Comment by nosioptar
5 days ago
I know people just a couple hours from Seattle that still use dial up.
Most are older and don't want to spend the obscene prices for satellite, cellular signal isn't good enough out there.
5 days ago
I know people just a couple hours from Seattle that still use dial up.
Most are older and don't want to spend the obscene prices for satellite, cellular signal isn't good enough out there.
The telecom hasn't tried to get them on DSL? There's subsidized low income programs for it (or where, idk what the status is now) so I can't imagine the cost was much higher. And if I were an ISP I might eat the cost of the upgrade just to avoid support complications for a small set of customers.
DSL is expensive to install and has a limit on distance from a central office. Any new construction today would be fiber instead of copper anyways. I've seen fiber being strung in remote mountain valley where DSL/cable were unavailable. The area was just too far for DSL and the equipment in the CO wasn't up to snuff for it, and cable just never felt enough customers were there to justify running the cable. Everyone in the valley had the old school large satellite dishes. MaBell finally decided to run fiber instead, and there was much rejoicing.

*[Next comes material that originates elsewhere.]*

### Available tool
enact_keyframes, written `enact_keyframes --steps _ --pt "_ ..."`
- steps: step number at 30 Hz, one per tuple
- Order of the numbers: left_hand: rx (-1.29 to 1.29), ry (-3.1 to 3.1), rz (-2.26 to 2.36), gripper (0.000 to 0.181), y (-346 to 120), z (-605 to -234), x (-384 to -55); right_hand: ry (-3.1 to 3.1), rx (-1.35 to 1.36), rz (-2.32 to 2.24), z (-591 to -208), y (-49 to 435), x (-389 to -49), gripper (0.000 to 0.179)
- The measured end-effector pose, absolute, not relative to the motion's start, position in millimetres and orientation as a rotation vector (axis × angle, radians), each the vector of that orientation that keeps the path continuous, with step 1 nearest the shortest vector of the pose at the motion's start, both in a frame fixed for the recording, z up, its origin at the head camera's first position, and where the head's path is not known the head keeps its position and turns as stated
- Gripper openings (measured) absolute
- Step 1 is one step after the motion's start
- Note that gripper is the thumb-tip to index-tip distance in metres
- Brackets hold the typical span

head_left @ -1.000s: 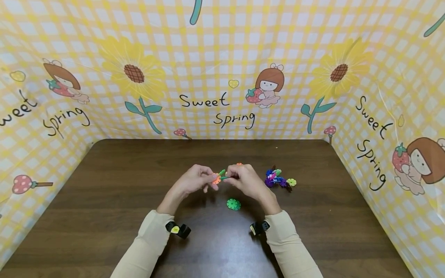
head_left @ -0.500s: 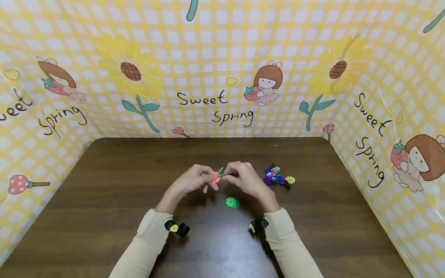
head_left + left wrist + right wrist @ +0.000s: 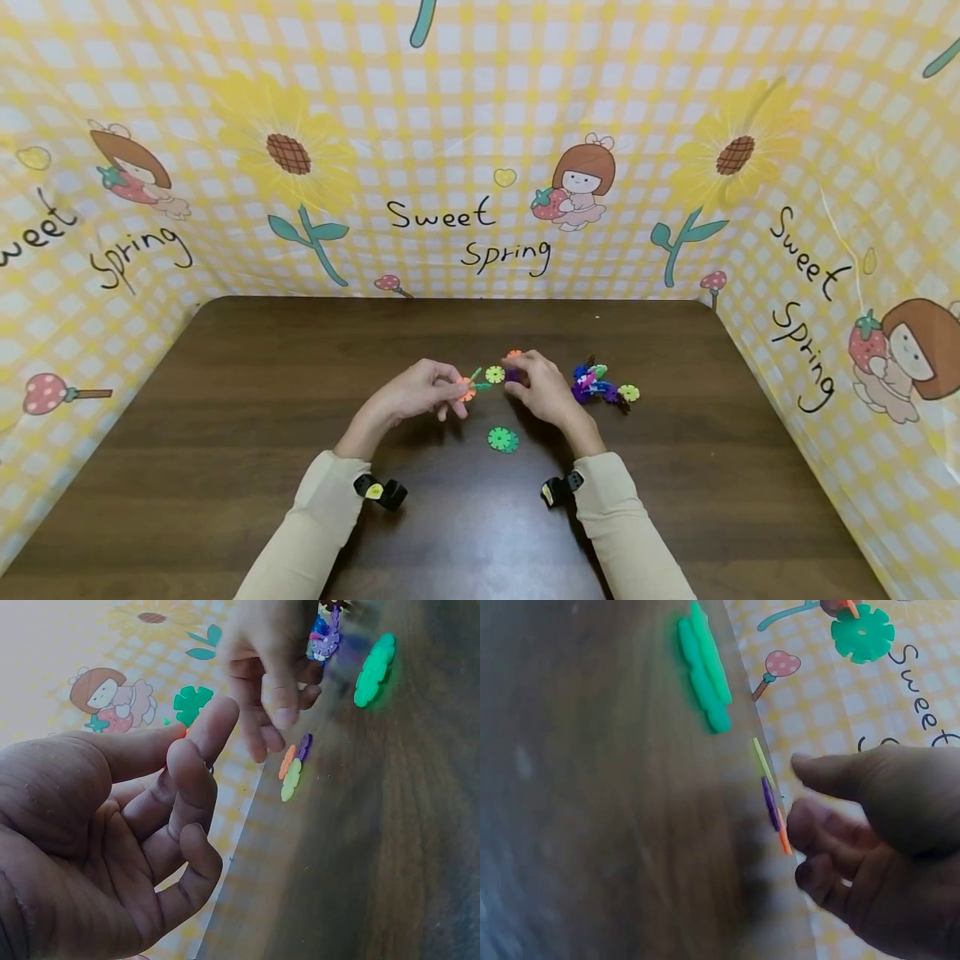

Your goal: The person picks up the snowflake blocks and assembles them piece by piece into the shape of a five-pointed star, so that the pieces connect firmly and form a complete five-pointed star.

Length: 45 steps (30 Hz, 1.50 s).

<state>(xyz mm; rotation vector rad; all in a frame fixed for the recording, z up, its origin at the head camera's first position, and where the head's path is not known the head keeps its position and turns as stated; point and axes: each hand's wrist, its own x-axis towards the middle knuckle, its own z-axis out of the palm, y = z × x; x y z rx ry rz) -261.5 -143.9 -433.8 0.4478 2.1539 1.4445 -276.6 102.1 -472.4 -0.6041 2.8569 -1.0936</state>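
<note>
My left hand (image 3: 420, 390) pinches an orange notched snowflake disc (image 3: 468, 389) between thumb and fingers. Green notched discs (image 3: 483, 386) are slotted into its edge and stick out to the right; one shows its round face in the right wrist view (image 3: 862, 634). To the right, my right hand (image 3: 543, 390) is off the joined discs, thumb and fingers parted with nothing between them. Its fingertips are close over a yellow-green disc (image 3: 495, 375), a purple disc (image 3: 512, 376) and a second orange disc (image 3: 514, 354) on the table.
Two green discs (image 3: 502, 439) overlap on the brown table (image 3: 225, 467), nearer the body. Right of the right hand lies a cluster of joined purple, blue, pink and brown discs (image 3: 592, 385), with a yellow-green one at its edge. A yellow checked cloth (image 3: 450, 150) hangs around the table.
The right hand has let go of the green disc at the left hand's piece and moved right, its thumb and fingers parting. The yellow-green and purple discs have come into sight.
</note>
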Motion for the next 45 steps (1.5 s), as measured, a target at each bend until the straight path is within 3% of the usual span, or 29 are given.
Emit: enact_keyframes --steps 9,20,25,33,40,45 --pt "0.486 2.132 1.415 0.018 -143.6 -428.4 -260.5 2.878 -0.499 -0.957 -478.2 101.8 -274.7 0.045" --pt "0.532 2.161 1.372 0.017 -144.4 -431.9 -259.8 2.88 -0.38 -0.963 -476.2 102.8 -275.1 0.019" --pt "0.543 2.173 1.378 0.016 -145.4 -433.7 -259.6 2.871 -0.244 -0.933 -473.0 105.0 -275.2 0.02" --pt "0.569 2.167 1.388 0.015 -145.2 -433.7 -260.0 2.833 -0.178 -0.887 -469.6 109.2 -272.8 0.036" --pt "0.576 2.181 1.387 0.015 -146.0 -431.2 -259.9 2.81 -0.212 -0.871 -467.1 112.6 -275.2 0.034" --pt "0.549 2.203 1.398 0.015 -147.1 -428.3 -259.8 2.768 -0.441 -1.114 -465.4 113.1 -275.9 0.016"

DSL isn't available at all to them. The phone infrastructure in their neighborhood is ancient, there's zero cable.
Comcast and/or Century Link would be willing to set the neighborhood up, for a pretty sizable fee.
Here is an excellent use case for SPA web apps. See - a lot of low bandwidth connections still exist in the US.
(Sorry to slightly hijack the thread. It's been an ongoing debate on HN)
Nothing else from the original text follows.